A huge amount has been written, in the mainstream and on the left, about the spotlight the “Paradise Papers” episode has shone on the pathologically anti-social behaviour of the rich in today’s capitalist world.
The Clarion would argue for the labour movement and left to draw the following lessons.
Still think there’s no magic money tree? The left has attacked the Tories for using the claim that “there is no magic money tree” to justify austerity. But in fact John McDonnell said exactly the same thing to the 2016 Labour Party conference: “There are no easy options. There is no proverbial magic money there”. Nor was this just a throwaway or isolated remark: the Labour leadership has been remarkably reluctant about spending commitments, not even saying, for instance, that it will restore the money taken from local government since 2010 or that it will provide funding to get council house-building started. We need to insist on what has now been proved, again, beyond all doubt: there is a vast amount of wealth in society but it is in the wrong hands. A left government should minimally attack that wealth to reverse all cuts and social degradation since the crisis hit and begin to improve things. Opposing tax cuts and tackling tax avoidance is not enough, not even as an immediate approach.
Expropriate the banks! Banks and high finance are central to the economy’s functioning, and their hunger for profit has been central to the economic chaos of the last decade, licensing of rich people’s greed and growth of inequality. Nor can the hoarding of wealthy by the super-rich be tackled without taking over and repurposing these engines of inequality to serve public needs. Labour should fight for the policy successfully proposed by the FBU to the 2012 TUC Congress but never implemented, and more recently endorsed by Young Labour Policy conference: a publicly owned and democratically run banking and financial system.
We need to talk about the monarchy. It’s good that John McDonnell called for the Queen to open up her financial records in the wake of the Paradise leaks.
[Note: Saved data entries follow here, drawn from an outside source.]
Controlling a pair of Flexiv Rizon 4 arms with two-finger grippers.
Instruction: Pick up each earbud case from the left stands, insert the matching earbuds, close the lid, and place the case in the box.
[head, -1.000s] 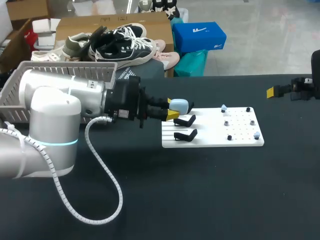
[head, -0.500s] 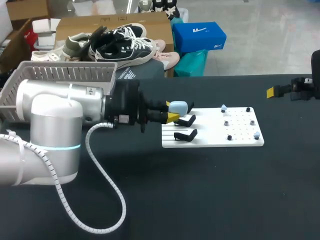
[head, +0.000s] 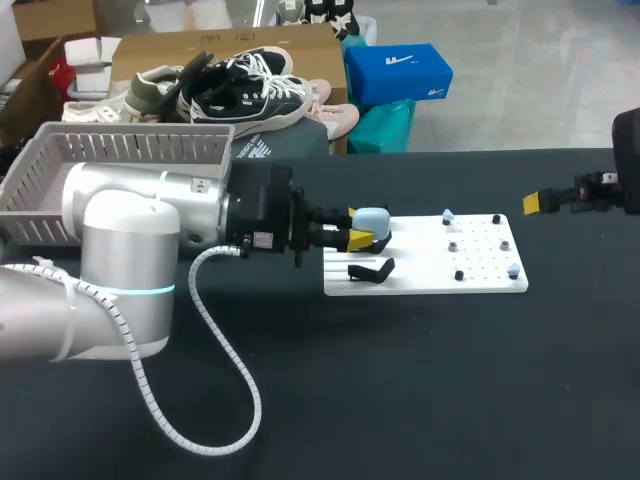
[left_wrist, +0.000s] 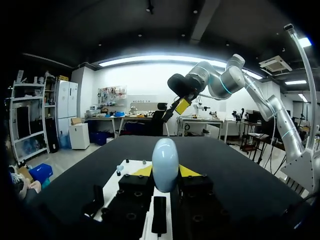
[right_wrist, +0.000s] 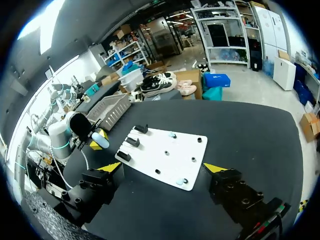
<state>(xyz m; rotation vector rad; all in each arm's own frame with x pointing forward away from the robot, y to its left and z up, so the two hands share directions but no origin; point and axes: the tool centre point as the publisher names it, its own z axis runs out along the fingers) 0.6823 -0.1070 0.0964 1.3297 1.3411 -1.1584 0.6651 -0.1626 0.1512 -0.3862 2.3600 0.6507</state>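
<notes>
Left gripper (head: 360, 234): clamped on the pale-blue earbud case (head: 370, 219), one yellow tip on each side.
Case: held over the left end of the white board (head: 480, 277), just above the black stands (head: 371, 268); I cannot tell whether it is clear of them.
Doing it well: a straight lift first, I judge, with a firm grip and no tilt, before presenting it for a pale-blue earbud (head: 447, 214).
Left arm: stretched level from the left, wrist horizontal.
Right gripper (right_wrist: 162, 167): fingers wide apart, empty, far right, well apart from the board.

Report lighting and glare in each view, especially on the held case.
Head view: even light; the pale blue case stands out against the black table. Left wrist view: strong backlight, case softly lit, the left gripper dark. Right wrist view: white board bright, evenly lit.
</notes>
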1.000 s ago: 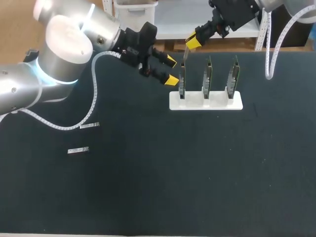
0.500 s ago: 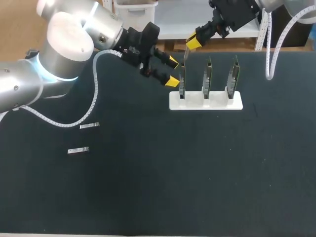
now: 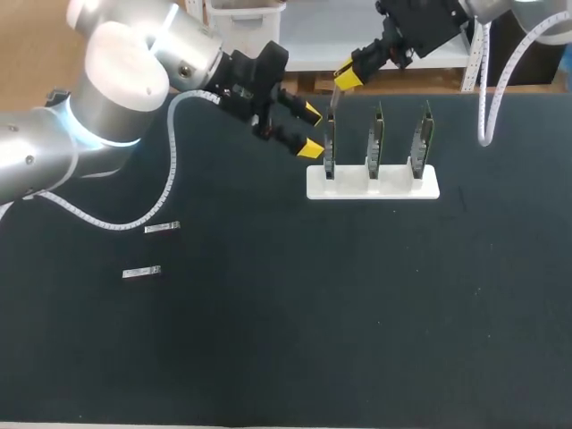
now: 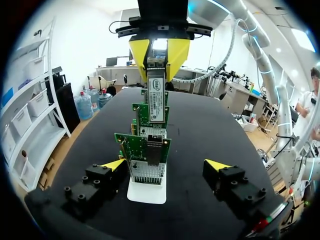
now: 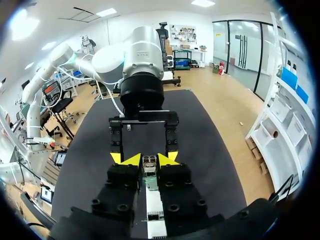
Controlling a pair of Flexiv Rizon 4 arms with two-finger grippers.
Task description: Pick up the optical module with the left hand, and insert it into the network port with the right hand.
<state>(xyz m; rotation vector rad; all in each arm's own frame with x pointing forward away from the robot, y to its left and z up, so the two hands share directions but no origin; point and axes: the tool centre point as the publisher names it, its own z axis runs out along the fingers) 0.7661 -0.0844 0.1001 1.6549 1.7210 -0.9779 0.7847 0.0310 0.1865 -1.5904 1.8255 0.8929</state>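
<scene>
**A:** Which step are you on?

**B:** The insertion. Your right gripper (image 3: 347, 75) is clamped on the slim silver optical module (image 3: 332, 100). It holds the module upright just above the leftmost of three green circuit boards (image 3: 329, 143), which stand in a white slotted stand (image 3: 393, 186) near the far edge of the black table (image 3: 357, 313).

**A:** And the other arm?

**B:** Your left gripper (image 3: 311, 130) hangs beside that same board, fingers spread wide and empty. The pick-up looks done.

**A:** What does the next move call for?

**B:** I'd say a straight descent, with the module's end lined up on the metal network port (image 4: 153, 150) on that board. Any tilt could jam it at the mouth. Two small silver pieces (image 3: 162, 227) lie toward the table's left edge, well clear.
</scene>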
But it should be abundantly clear that the monarchy is an institution of the class enemy and one that needs to be exposed so it can be scrapped. This is not a politically straightforward issue to raise and it is understandable why the leadership is so keen to avoid it. And yet…
Fight for socialism. We need to use this opportunity to step up the fight to radicalise Labour’s program, and in particular its commitment to public ownership. The questions we need to ask are whether existing commitments (around water, Royal Mail, the railways and so on) will be carried out; about ways in which, even as immediate demands, they do not go far enough (the banks and the energy system spring to mind); and what it means for something to be in “public ownership”, in terms of by whom, how and for what goals it is run. Beyond that we need to revive the idea of a radically different society from capitalism, a socialist society based on common ownership of the great concentrations of wealth production, in which scandals like those revealed in the Paradise Papers are impossible because the economy and politics are democratised in order to plan rationally and meet human need.